● **Stored data**
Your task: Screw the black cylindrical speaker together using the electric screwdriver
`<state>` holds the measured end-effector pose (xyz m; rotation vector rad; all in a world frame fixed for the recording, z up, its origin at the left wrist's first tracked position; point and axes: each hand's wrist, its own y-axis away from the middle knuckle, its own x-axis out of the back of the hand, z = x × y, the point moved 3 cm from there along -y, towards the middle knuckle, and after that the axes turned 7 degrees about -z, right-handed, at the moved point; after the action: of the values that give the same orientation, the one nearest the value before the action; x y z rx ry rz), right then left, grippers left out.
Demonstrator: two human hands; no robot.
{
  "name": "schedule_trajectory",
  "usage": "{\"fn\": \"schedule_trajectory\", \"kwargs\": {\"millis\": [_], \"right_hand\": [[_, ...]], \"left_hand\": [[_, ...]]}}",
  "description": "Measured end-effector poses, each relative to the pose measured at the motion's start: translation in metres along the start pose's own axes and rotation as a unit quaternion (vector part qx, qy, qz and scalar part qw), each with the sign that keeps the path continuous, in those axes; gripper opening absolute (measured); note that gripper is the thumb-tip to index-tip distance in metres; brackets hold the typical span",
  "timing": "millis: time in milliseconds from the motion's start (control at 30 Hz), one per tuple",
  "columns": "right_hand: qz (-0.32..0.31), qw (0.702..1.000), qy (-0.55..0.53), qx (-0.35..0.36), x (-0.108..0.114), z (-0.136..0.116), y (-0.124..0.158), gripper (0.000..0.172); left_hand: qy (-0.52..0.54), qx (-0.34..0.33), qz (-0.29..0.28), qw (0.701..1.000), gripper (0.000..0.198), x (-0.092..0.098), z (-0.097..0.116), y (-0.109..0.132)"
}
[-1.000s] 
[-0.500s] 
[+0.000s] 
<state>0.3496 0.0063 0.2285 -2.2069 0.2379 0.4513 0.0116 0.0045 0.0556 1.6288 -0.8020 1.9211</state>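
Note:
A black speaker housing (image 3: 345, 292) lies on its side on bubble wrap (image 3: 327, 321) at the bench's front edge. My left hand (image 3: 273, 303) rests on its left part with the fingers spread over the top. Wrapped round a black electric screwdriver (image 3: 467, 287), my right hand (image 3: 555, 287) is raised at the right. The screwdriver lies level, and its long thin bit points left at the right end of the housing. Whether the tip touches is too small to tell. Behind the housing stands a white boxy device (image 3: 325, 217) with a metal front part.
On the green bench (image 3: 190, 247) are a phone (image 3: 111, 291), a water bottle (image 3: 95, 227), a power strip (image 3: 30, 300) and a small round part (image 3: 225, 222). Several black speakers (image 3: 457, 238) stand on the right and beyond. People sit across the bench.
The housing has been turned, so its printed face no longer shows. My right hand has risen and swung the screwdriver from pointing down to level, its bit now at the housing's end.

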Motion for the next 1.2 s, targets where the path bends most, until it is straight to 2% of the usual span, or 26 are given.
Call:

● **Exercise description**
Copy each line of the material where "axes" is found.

● **Answer to this task**
`<state>` holds the measured end-effector pose (xyz m; rotation vector rad; all in a world frame fixed for the recording, z up, its origin at the left wrist's first tracked position; point and axes: each hand's wrist, its own y-axis away from the middle knuckle, its own x-axis out of the back of the hand, z = x × y, the point moved 3 cm from there along -y, towards the middle knuckle, and after that the axes turned 7 degrees about -z, right-handed, at the moved point; after the action: of the values that give the same orientation, the one nearest the value before the action; x y z rx ry rz), right then left, grippers left out.
  "description": "Measured end-effector poses, each relative to the pose measured at the motion's start: translation in metres along the start pose's own axes and rotation as a unit quaternion (vector part qx, qy, qz and scalar part qw), each with the sign that keeps the path continuous, in those axes; gripper opening absolute (measured); note that gripper is the thumb-tip to index-tip distance in metres; brackets hold the typical span",

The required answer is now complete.